La cama de Zack. Y sobre ella, el diario de Eph; pero en lugar de su tapa andrajosa, la cubierta era de plata.
Eph se sentó en la cama, notando la sensación familiar del colchón, oyendo cómo crujía. Abrió el diario, y sus páginas de pergamino eran las del
Occido lumen
, escritas a mano con ilustraciones ribeteadas de oro.
Más extraordinario que eso era el hecho de que Eph pudiera leer y comprender las palabras en latín. Percibió la sutil marca de agua que revelaba una segunda capa de texto debajo del primero.
Logró descifrar el sentido encerrado en aquel texto oculto. Y en ese momento, lo comprendió todo.
—
Ahsudagu-wah
.
Como si hubiera sido convocado al pronunciar estas palabras, el Amo entró por la puerta sin pared. Se echó hacia atrás la capucha que ocultaba su rostro y sus ropas cayeron; la luz del sol carbonizó su piel, volviéndola negra y crujiente. Los gusanos se retorcieron debajo de la carne que cubría su rostro.

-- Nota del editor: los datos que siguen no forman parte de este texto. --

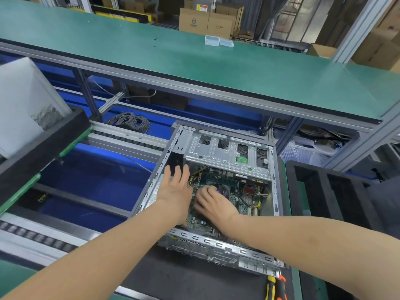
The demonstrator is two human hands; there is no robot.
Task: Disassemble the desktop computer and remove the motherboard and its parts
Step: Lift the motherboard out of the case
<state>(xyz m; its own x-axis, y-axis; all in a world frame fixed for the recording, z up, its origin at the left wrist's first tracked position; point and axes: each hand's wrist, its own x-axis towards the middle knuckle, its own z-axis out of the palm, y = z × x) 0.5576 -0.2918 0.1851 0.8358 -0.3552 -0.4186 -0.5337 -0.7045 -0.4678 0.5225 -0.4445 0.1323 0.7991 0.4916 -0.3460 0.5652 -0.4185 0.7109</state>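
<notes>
Head view: the motherboard (244, 204) lies inside the open desktop computer case (216, 243), which rests on its side on a black mat (184, 276) on the tabletop (15, 278). Your right hand (211, 202) is at the board's centre, fingers curled round the fan unit (224, 191). Your left hand (175, 187) is spread, fingers straight, at the case's left side. A metal drive cage (218, 152) spans the far end. Two screwdrivers (276, 286) lie at the near right corner; a black foam tray (324, 191) stands just to the right.
</notes>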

El Amo quería el libro. Eph permaneció de pie, y la pluma de su mano se convirtió de nuevo en una fina espada de plata. Pero en lugar de atacar, sujetó el mango de la espada al revés, sosteniéndola con la punta hacia abajo, tal como señalaba el
Lumen
.
Cuando el Amo se abalanzó sobre él, Eph clavó la hoja de plata en el suelo ennegrecido.
La onda de choque se expandió por la tierra como un cataclismo. La erupción que siguió tenía una fuerza divina, una bola de fuego de una luz tan brillante que arrasó al Amo y todo lo que se encontraba a su alrededor, dejando solo a Eph, que se miró las manos, las manos que habían hecho aquello.